- **DATASET RECORDS**

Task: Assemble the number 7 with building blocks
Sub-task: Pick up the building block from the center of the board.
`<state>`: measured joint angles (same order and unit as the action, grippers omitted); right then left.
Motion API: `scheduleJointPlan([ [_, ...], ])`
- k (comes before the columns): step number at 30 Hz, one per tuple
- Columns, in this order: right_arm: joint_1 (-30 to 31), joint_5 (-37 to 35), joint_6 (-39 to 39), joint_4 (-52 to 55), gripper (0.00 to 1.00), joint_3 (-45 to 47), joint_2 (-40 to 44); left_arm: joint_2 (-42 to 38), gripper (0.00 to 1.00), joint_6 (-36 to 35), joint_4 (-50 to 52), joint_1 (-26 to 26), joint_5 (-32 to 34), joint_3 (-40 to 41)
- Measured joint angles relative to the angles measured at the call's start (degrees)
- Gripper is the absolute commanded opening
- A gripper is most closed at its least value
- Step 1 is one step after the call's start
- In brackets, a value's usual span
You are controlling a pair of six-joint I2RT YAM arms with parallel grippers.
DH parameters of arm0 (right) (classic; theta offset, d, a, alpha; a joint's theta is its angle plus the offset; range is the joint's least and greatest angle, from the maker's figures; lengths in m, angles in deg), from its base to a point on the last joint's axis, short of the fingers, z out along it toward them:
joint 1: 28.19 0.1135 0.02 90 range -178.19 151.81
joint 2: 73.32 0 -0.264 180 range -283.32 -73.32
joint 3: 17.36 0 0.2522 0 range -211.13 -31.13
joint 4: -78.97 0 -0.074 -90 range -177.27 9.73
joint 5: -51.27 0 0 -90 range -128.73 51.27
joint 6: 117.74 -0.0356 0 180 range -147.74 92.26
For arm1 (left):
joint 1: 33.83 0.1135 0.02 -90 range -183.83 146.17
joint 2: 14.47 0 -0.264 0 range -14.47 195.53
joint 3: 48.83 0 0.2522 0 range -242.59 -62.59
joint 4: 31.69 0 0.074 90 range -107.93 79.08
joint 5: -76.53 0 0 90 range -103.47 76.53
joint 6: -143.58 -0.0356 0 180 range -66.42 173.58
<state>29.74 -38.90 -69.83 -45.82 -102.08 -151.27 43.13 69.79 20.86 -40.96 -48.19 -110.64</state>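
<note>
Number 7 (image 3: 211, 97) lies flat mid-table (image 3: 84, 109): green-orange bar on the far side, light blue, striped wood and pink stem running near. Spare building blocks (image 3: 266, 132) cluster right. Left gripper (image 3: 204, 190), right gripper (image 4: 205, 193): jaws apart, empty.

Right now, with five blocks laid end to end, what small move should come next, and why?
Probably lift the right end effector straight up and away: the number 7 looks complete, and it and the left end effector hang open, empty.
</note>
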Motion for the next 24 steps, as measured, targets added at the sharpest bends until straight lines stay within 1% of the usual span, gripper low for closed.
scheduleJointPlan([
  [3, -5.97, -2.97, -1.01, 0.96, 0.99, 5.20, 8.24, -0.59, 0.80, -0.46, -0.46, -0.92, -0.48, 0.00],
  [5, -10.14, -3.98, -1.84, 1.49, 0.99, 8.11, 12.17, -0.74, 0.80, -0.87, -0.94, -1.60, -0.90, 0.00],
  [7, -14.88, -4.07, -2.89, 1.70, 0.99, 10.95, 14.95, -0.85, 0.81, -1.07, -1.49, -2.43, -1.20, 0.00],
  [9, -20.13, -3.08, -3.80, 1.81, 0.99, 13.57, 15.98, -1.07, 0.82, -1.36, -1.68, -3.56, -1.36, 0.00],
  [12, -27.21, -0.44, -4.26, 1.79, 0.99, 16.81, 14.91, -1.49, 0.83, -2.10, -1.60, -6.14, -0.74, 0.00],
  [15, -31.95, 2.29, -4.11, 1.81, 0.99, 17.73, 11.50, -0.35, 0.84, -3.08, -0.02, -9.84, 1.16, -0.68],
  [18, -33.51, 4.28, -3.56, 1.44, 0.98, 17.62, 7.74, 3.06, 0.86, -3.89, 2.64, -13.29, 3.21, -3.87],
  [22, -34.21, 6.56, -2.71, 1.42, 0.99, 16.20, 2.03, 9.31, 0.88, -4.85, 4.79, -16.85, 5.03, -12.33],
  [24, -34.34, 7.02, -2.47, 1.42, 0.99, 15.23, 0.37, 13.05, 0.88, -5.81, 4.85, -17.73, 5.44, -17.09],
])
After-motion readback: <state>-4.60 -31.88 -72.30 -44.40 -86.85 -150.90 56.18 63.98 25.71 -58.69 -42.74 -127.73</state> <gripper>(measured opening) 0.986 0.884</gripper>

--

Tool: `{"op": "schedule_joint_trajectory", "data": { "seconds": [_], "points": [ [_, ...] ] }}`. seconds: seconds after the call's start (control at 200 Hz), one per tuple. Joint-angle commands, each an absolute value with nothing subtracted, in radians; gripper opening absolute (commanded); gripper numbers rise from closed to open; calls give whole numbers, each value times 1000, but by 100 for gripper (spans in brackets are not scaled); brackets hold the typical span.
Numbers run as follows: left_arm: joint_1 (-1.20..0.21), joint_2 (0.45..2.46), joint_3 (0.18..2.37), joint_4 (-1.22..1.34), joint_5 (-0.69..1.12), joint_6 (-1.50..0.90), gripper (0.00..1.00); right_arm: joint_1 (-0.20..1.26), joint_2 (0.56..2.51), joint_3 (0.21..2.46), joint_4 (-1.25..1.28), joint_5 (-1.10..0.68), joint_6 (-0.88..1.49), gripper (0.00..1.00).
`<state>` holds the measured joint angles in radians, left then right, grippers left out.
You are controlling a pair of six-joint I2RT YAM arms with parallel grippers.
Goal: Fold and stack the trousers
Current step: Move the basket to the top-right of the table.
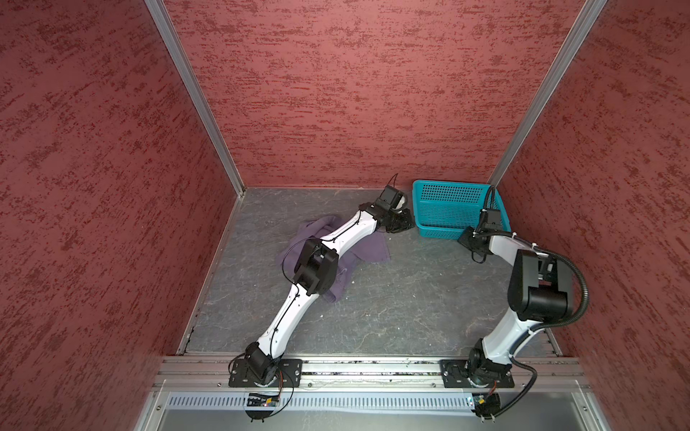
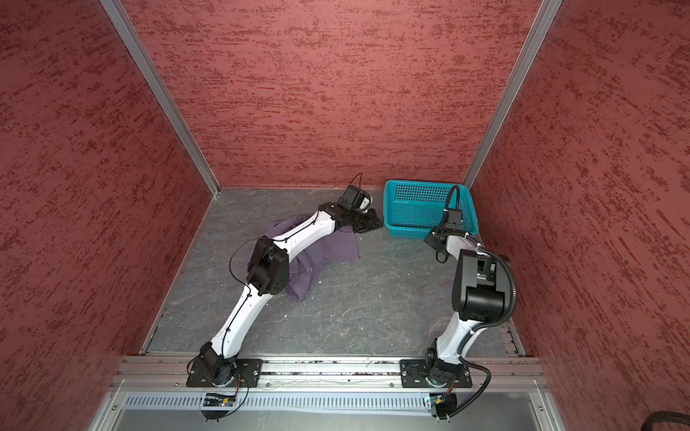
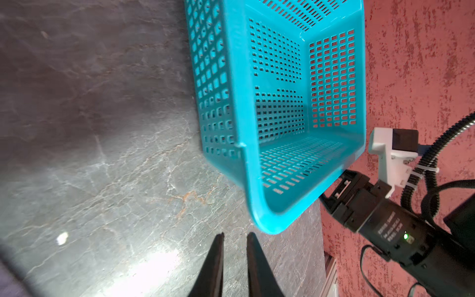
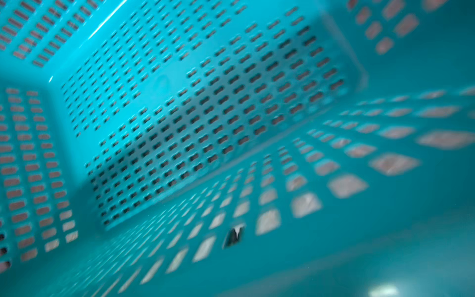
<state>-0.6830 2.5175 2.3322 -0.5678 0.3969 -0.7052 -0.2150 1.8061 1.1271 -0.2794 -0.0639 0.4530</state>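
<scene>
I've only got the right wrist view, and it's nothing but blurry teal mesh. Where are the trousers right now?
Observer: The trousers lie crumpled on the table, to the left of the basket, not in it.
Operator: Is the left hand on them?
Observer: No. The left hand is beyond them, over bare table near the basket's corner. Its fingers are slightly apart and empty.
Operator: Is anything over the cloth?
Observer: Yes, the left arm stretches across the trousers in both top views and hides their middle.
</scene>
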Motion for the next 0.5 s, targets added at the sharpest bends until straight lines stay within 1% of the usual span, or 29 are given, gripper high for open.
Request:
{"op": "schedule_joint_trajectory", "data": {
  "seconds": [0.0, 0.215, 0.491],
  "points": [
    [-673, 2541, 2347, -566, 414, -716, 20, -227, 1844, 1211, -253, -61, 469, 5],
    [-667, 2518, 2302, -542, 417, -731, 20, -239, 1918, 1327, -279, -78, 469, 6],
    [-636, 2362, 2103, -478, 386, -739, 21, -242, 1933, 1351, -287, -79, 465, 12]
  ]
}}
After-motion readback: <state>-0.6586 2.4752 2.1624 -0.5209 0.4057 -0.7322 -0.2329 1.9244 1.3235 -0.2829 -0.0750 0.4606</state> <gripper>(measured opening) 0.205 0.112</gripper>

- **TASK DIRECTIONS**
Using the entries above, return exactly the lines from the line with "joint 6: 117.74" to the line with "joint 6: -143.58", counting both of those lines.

- **TASK ANSWER**
joint 6: 117.74 -0.0356 0 180 range -147.74 92.26
For arm1 (left):
joint 1: 33.83 0.1135 0.02 -90 range -183.83 146.17
joint 2: 14.47 0 -0.264 0 range -14.47 195.53
joint 3: 48.83 0 0.2522 0 range -242.59 -62.59
joint 4: 31.69 0 0.074 90 range -107.93 79.08
joint 5: -76.53 0 0 90 range -103.47 76.53
joint 6: -143.58 -0.0356 0 180 range -66.42 173.58

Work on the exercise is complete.